§ **Action item**:
Every line of the material must be written out again unchanged.

Segment Start: Data excerpt

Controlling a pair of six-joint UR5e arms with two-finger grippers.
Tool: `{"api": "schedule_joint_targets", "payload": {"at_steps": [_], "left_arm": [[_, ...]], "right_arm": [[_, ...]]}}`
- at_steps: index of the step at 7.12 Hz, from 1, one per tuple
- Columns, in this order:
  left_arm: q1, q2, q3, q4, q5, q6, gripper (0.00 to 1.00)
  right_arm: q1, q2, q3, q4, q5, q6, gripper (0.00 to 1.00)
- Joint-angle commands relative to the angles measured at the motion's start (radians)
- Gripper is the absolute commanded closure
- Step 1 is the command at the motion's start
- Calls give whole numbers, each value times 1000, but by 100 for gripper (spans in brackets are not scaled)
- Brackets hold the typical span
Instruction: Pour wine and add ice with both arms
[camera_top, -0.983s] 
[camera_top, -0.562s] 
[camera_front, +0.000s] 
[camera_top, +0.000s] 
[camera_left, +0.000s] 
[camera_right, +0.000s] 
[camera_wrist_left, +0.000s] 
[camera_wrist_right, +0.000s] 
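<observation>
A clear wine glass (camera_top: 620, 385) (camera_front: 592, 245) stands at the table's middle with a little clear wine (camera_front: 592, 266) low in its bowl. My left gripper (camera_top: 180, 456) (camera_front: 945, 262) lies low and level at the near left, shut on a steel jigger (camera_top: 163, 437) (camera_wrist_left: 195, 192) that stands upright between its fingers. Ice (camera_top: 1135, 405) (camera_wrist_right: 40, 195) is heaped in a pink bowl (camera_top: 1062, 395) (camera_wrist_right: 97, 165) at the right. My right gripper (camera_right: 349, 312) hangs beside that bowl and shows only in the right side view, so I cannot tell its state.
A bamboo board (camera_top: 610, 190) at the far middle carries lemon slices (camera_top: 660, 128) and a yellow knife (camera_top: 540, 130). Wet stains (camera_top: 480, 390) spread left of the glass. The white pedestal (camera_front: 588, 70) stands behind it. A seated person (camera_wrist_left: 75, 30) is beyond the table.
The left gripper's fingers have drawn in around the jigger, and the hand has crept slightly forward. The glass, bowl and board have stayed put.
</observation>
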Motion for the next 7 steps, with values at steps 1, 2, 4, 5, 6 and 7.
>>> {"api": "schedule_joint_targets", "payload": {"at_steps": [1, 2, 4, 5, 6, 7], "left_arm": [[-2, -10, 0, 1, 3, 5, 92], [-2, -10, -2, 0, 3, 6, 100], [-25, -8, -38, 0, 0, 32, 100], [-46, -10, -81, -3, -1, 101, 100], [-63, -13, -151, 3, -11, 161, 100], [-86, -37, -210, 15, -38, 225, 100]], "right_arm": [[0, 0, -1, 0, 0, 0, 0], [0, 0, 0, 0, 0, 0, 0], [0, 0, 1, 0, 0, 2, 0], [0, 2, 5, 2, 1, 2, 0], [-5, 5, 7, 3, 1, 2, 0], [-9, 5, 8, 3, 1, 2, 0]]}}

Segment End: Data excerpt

§ **Your response**:
Controlling a pair of six-joint UR5e arms with two-finger grippers.
Tool: `{"api": "schedule_joint_targets", "payload": {"at_steps": [_], "left_arm": [[_, ...]], "right_arm": [[_, ...]]}}`
- at_steps: index of the step at 7.12 Hz, from 1, one per tuple
- Columns, in this order:
  left_arm: q1, q2, q3, q4, q5, q6, gripper (0.00 to 1.00)
  right_arm: q1, q2, q3, q4, q5, q6, gripper (0.00 to 1.00)
- Joint-angle commands relative to the angles measured at the motion's start (radians)
- Gripper is the absolute commanded closure
- Step 1 is the command at the motion's start
- Calls give whole numbers, each value times 1000, but by 100 for gripper (spans in brackets are not scaled)
- Brackets hold the typical span
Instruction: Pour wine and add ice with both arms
[camera_top, -0.983s] 
[camera_top, -0.562s] 
[camera_front, +0.000s] 
[camera_top, +0.000s] 
[camera_left, +0.000s] 
[camera_right, +0.000s] 
[camera_wrist_left, +0.000s] 
[camera_wrist_right, +0.000s] 
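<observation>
A clear wine glass (camera_top: 620, 385) (camera_front: 592, 245) stands at the table's middle with a little clear wine (camera_front: 592, 266) low in its bowl. My left gripper (camera_top: 180, 456) (camera_front: 945, 262) lies low and level at the near left, shut on a steel jigger (camera_top: 163, 437) (camera_wrist_left: 195, 192) that stands upright between its fingers. Ice (camera_top: 1135, 405) (camera_wrist_right: 40, 195) is heaped in a pink bowl (camera_top: 1062, 395) (camera_wrist_right: 97, 165) at the right. My right gripper (camera_right: 349, 312) hangs beside that bowl and shows only in the right side view, so I cannot tell its state.
A bamboo board (camera_top: 610, 190) at the far middle carries lemon slices (camera_top: 660, 128) and a yellow knife (camera_top: 540, 130). Wet stains (camera_top: 480, 390) spread left of the glass. The white pedestal (camera_front: 588, 70) stands behind it. A seated person (camera_wrist_left: 75, 30) is beyond the table.
The left gripper's fingers have drawn in around the jigger, and the hand has crept slightly forward. The glass, bowl and board have stayed put.
</observation>
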Motion for the next 7 steps, with values at steps 1, 2, 4, 5, 6 and 7.
>>> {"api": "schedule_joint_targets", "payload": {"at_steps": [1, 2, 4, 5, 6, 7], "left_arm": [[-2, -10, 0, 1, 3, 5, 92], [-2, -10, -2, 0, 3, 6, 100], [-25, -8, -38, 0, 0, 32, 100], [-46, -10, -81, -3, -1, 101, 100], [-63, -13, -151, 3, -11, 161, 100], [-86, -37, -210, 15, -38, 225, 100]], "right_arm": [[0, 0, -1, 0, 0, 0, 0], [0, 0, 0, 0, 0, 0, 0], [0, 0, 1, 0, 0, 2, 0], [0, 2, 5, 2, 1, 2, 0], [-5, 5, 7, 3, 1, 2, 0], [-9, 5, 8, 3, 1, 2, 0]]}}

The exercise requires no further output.